Problem details
Reproduce the top of the data verbatim, through and including the line that contains "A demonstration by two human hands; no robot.".

Given information
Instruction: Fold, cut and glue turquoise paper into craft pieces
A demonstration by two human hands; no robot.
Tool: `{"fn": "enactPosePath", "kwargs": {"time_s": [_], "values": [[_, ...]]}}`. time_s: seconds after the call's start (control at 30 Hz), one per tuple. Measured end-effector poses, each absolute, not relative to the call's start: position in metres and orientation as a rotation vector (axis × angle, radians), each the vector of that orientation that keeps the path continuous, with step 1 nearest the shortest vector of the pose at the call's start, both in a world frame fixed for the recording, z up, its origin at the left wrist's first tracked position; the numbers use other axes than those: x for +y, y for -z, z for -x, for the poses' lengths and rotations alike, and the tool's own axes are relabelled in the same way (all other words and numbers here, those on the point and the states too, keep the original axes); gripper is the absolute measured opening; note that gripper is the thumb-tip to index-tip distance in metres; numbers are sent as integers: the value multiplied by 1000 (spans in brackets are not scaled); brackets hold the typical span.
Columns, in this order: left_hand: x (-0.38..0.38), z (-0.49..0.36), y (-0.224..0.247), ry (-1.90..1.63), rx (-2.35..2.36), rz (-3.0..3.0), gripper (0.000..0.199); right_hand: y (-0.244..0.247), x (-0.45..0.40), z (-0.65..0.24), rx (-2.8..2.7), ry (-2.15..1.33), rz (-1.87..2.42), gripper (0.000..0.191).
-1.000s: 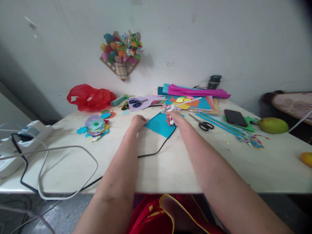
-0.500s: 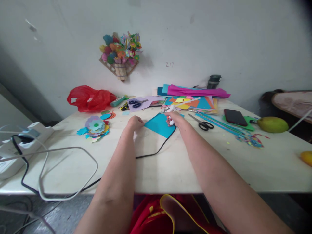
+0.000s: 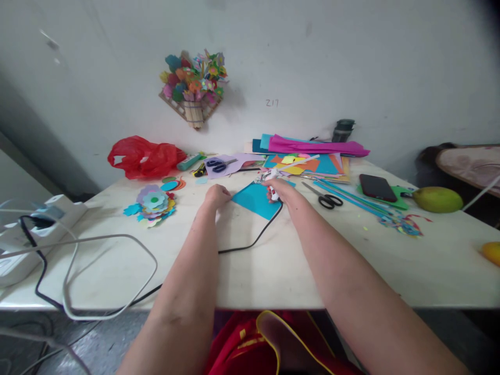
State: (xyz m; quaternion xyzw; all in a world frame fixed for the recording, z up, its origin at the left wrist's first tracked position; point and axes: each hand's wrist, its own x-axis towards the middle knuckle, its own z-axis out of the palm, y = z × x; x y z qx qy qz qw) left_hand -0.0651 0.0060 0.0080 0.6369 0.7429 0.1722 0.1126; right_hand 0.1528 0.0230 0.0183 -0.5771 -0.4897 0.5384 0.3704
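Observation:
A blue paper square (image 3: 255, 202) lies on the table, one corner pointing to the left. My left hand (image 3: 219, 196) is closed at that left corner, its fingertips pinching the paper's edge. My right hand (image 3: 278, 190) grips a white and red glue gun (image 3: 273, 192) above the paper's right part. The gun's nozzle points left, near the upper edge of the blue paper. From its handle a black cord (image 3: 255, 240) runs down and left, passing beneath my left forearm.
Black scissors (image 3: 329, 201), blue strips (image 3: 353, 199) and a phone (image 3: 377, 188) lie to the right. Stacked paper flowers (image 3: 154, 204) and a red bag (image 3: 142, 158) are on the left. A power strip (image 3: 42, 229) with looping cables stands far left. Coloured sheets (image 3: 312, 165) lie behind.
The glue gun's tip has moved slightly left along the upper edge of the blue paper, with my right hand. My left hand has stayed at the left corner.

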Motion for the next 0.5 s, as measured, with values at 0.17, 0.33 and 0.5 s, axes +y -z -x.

Your response
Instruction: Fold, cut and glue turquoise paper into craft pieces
A demonstration by two human hands; no robot.

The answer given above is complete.